Assignment:
What you return should match the data word for word, minus the images.

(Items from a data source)

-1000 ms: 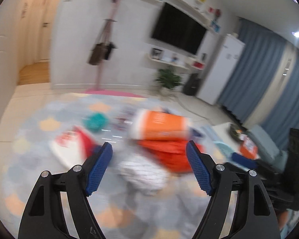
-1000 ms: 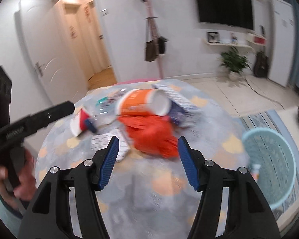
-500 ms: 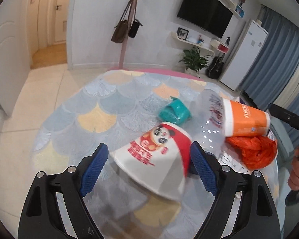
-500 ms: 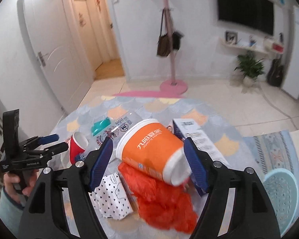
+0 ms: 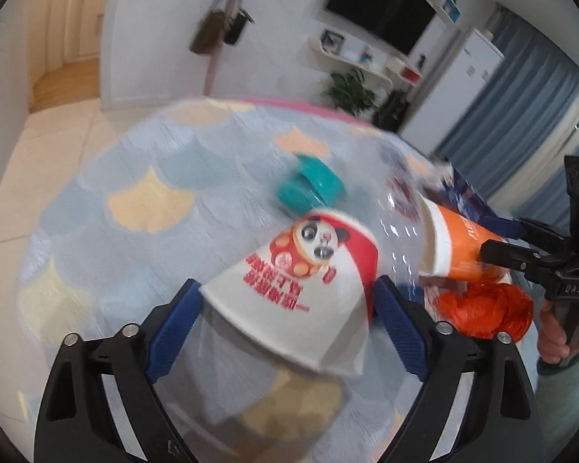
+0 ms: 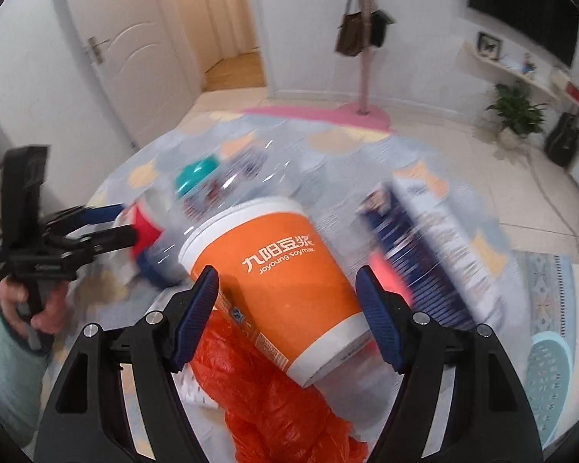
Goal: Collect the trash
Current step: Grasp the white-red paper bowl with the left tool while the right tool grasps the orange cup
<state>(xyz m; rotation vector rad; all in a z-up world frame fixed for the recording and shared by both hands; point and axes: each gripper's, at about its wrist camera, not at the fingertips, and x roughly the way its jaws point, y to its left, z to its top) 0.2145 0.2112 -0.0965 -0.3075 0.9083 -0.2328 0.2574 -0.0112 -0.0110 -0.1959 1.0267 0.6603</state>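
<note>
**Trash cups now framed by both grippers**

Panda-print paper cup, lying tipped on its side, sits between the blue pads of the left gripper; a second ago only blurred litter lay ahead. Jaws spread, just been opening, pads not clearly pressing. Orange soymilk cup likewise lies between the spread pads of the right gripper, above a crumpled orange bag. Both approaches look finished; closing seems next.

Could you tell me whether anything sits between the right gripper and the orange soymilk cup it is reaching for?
Nothing visible does. The orange soymilk cup lies on its side directly between the right gripper's open jaws, with small gaps on both sides. The orange plastic bag lies beneath and in front of the cup, not in the jaws' path.
</note>
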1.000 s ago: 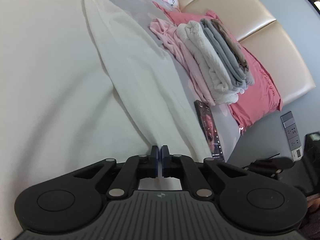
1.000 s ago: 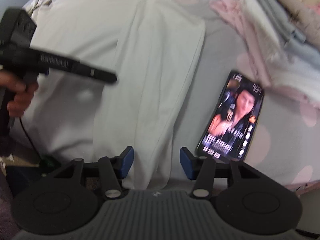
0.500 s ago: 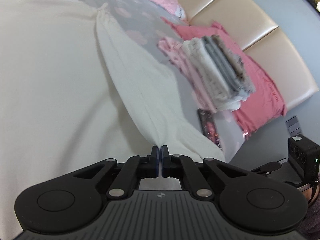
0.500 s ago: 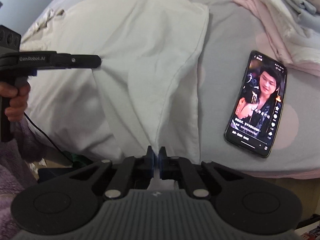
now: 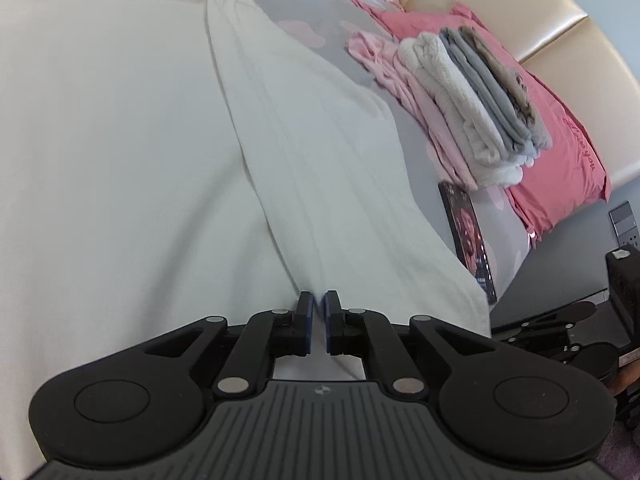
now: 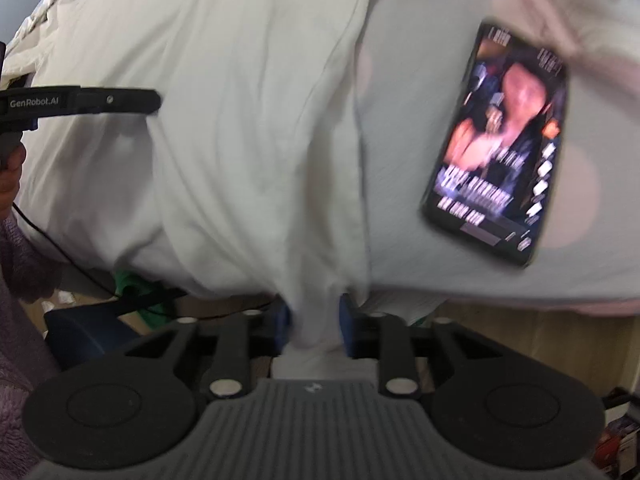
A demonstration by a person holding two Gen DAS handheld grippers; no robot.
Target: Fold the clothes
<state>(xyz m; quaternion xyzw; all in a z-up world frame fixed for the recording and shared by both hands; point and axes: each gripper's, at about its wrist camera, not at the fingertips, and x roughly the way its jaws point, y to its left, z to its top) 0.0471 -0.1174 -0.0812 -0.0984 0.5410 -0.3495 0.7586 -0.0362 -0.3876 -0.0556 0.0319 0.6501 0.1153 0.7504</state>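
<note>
The left gripper (image 5: 318, 322) has its blue pads (image 5: 306, 320) parted by a narrow slit and the jaws are opening; a thin ridge of the white garment (image 5: 304, 168) runs up into that slit, though whether the pads touch the cloth cannot be told. The right gripper (image 6: 314, 326) has its jaws opening too, the blue pads (image 6: 282, 318) standing a little apart with a bunched fold of the same white garment (image 6: 256, 120) between them; the picture is blurred, and the cloth seems to fill the gap without being squeezed.

The garment lies spread over the near part of the bed (image 5: 320, 8), one long folded panel running from the near edge toward the far side, the hem hanging over the near edge where the right gripper is. In the right wrist view the left gripper (image 6: 154, 100) reaches in from the left edge, its tip over the garment's left half, with a hand (image 6: 10, 176) at its grip.

Just beside the garment's right border, near the bed's near edge, lies a phone (image 6: 504, 144) with its screen lit. Farther toward the headboard (image 5: 520, 8), a stack of folded clothes (image 5: 468, 96) rests partly on a pink pillow (image 5: 560, 152) at the bed's right corner.
</note>
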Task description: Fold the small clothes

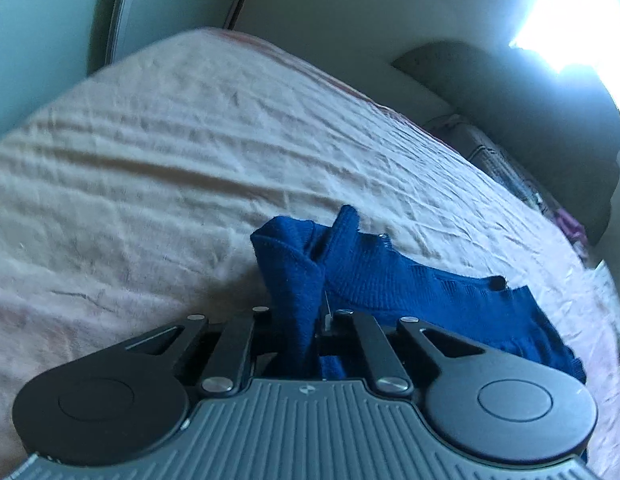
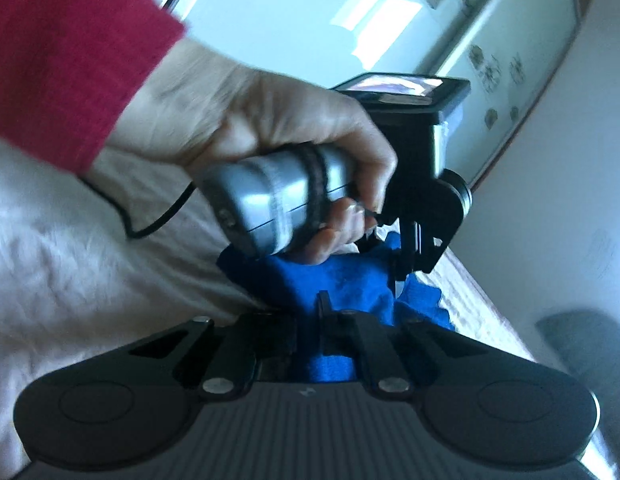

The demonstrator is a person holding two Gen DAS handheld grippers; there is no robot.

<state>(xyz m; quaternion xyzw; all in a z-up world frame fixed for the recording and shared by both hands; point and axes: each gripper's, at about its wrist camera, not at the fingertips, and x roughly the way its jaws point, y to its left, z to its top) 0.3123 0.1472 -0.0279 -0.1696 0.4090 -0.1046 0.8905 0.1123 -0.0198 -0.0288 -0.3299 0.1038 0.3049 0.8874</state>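
Note:
A dark blue knitted garment (image 1: 389, 276) lies crumpled on a beige bedsheet (image 1: 150, 160). In the left wrist view my left gripper (image 1: 310, 316) is shut on a raised fold of it, and the cloth stands up between the fingers. In the right wrist view my right gripper (image 2: 310, 316) is shut on another edge of the blue garment (image 2: 349, 280). Just beyond it a hand (image 2: 270, 128) in a red sleeve (image 2: 62, 48) holds the left gripper (image 2: 405, 272), whose tips sit in the same cloth. The two grippers are close together.
The wrinkled sheet spreads wide to the left and far side. A dark curved shape (image 1: 529, 120) and some patterned items (image 1: 509, 168) lie past the bed's right edge. A thin black cable (image 2: 162, 220) hangs under the hand. A framed panel (image 2: 489, 60) is on the wall.

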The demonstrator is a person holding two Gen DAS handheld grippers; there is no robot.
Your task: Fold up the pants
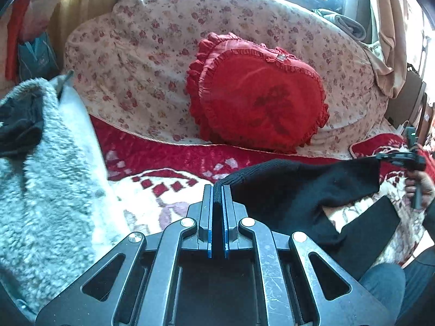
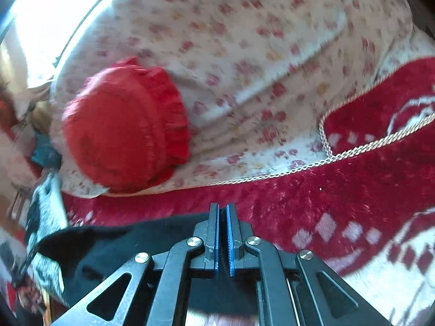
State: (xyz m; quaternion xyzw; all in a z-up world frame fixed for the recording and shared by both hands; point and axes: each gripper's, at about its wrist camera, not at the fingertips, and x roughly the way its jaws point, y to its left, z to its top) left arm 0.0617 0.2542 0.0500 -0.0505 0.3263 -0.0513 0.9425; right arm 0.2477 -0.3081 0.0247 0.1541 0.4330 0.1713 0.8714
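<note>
A red heart-shaped cushion (image 1: 258, 95) with a frilled edge leans against a floral quilt (image 1: 141, 62) on a bed covered by a red-and-white blanket (image 1: 163, 160), a grey fleece garment (image 1: 49, 176) heaped at one side.

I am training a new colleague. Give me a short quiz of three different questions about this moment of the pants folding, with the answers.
1. True or false: the left gripper is shut on the black pants.
2. Which shape has the red pillow? A) star B) heart C) square
3. Fill in: the pants hang stretched between the left gripper and the ____ gripper.

Key:
1. True. Black cloth sits pinched between the blue pads.
2. B. It is a frilled heart, leaning on the floral bedding.
3. Right. It is also shut on the pants, above the red blanket.
</note>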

Task answer:
-1000 ms: 
-1000 ms: 
-500 ms: 
-500 ms: 
+0 ms: 
+0 ms: 
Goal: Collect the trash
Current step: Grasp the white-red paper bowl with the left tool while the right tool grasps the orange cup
<state>(xyz m; rotation vector rad; all in a z-up world frame fixed for the recording and shared by both hands; point and axes: each gripper's, at about its wrist camera, not at the fingertips, and x roughly the way its jaws point, y to its left, z to its top) 0.2145 0.2112 -0.0965 -0.3075 0.9083 -0.2328 0.2574 -0.0112 -0.0110 -0.1959 1.0267 0.6603</state>
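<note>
**Trash cups now framed by both grippers**

Panda-print paper cup, lying tipped on its side, sits between the blue pads of the left gripper; a second ago only blurred litter lay ahead. Jaws spread, just been opening, pads not clearly pressing. Orange soymilk cup likewise lies between the spread pads of the right gripper, above a crumpled orange bag. Both approaches look finished; closing seems next.

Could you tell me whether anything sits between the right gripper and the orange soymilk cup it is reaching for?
Nothing visible does. The orange soymilk cup lies on its side directly between the right gripper's open jaws, with small gaps on both sides. The orange plastic bag lies beneath and in front of the cup, not in the jaws' path.
</note>
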1.000 s ago: 
1.000 s ago: 
0.500 s ago: 
0.500 s ago: 
now: 
now: 
A demonstration by a person holding two Gen DAS handheld grippers; no robot.
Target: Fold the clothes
<state>(xyz m; quaternion xyzw; all in a z-up world frame fixed for the recording and shared by both hands; point and axes: each gripper's, at about its wrist camera, not at the fingertips, and x roughly the way its jaws point, y to its left, z to its top) 0.0471 -0.1174 -0.0812 -0.0984 0.5410 -0.3495 0.7586 -0.0362 -0.3876 -0.0556 0.0319 0.6501 0.1153 0.7504</state>
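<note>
The left gripper (image 5: 318, 322) has its blue pads (image 5: 306, 320) parted by a narrow slit and the jaws are opening; a thin ridge of the white garment (image 5: 304, 168) runs up into that slit, though whether the pads touch the cloth cannot be told. The right gripper (image 6: 314, 326) has its jaws opening too, the blue pads (image 6: 282, 318) standing a little apart with a bunched fold of the same white garment (image 6: 256, 120) between them; the picture is blurred, and the cloth seems to fill the gap without being squeezed.

The garment lies spread over the near part of the bed (image 5: 320, 8), one long folded panel running from the near edge toward the far side, the hem hanging over the near edge where the right gripper is. In the right wrist view the left gripper (image 6: 154, 100) reaches in from the left edge, its tip over the garment's left half, with a hand (image 6: 10, 176) at its grip.

Just beside the garment's right border, near the bed's near edge, lies a phone (image 6: 504, 144) with its screen lit. Farther toward the headboard (image 5: 520, 8), a stack of folded clothes (image 5: 468, 96) rests partly on a pink pillow (image 5: 560, 152) at the bed's right corner.
</note>
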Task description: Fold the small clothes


The demonstrator is a person holding two Gen DAS handheld grippers; there is no robot.

<state>(xyz m; quaternion xyzw; all in a z-up world frame fixed for the recording and shared by both hands; point and axes: each gripper's, at about its wrist camera, not at the fingertips, and x roughly the way its jaws point, y to its left, z to its top) 0.3123 0.1472 -0.0279 -0.1696 0.4090 -0.1046 0.8905 0.1123 -0.0198 -0.0288 -0.3299 0.1038 0.3049 0.8874</state>
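Note:
A dark blue knitted garment (image 1: 389, 276) lies crumpled on a beige bedsheet (image 1: 150, 160). In the left wrist view my left gripper (image 1: 310, 316) is shut on a raised fold of it, and the cloth stands up between the fingers. In the right wrist view my right gripper (image 2: 310, 316) is shut on another edge of the blue garment (image 2: 349, 280). Just beyond it a hand (image 2: 270, 128) in a red sleeve (image 2: 62, 48) holds the left gripper (image 2: 405, 272), whose tips sit in the same cloth. The two grippers are close together.
The wrinkled sheet spreads wide to the left and far side. A dark curved shape (image 1: 529, 120) and some patterned items (image 1: 509, 168) lie past the bed's right edge. A thin black cable (image 2: 162, 220) hangs under the hand. A framed panel (image 2: 489, 60) is on the wall.
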
The demonstrator is a person holding two Gen DAS handheld grippers; there is no robot.
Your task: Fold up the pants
State: (xyz m; quaternion xyzw; all in a z-up world frame fixed for the recording and shared by both hands; point and axes: each gripper's, at about its wrist camera, not at the fingertips, and x roughly the way its jaws point, y to its left, z to its top) left arm 0.0617 0.2542 0.0500 -0.0505 0.3263 -0.0513 0.9425; right arm 0.2477 -0.3081 0.0247 0.1541 0.4330 0.1713 0.8714
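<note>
A red heart-shaped cushion (image 1: 258, 95) with a frilled edge leans against a floral quilt (image 1: 141, 62) on a bed covered by a red-and-white blanket (image 1: 163, 160), a grey fleece garment (image 1: 49, 176) heaped at one side.

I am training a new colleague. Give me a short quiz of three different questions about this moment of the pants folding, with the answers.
1. True or false: the left gripper is shut on the black pants.
2. Which shape has the red pillow? A) star B) heart C) square
3. Fill in: the pants hang stretched between the left gripper and the ____ gripper.

Key:
1. True. Black cloth sits pinched between the blue pads.
2. B. It is a frilled heart, leaning on the floral bedding.
3. Right. It is also shut on the pants, above the red blanket.
</note>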

There's no more to the output.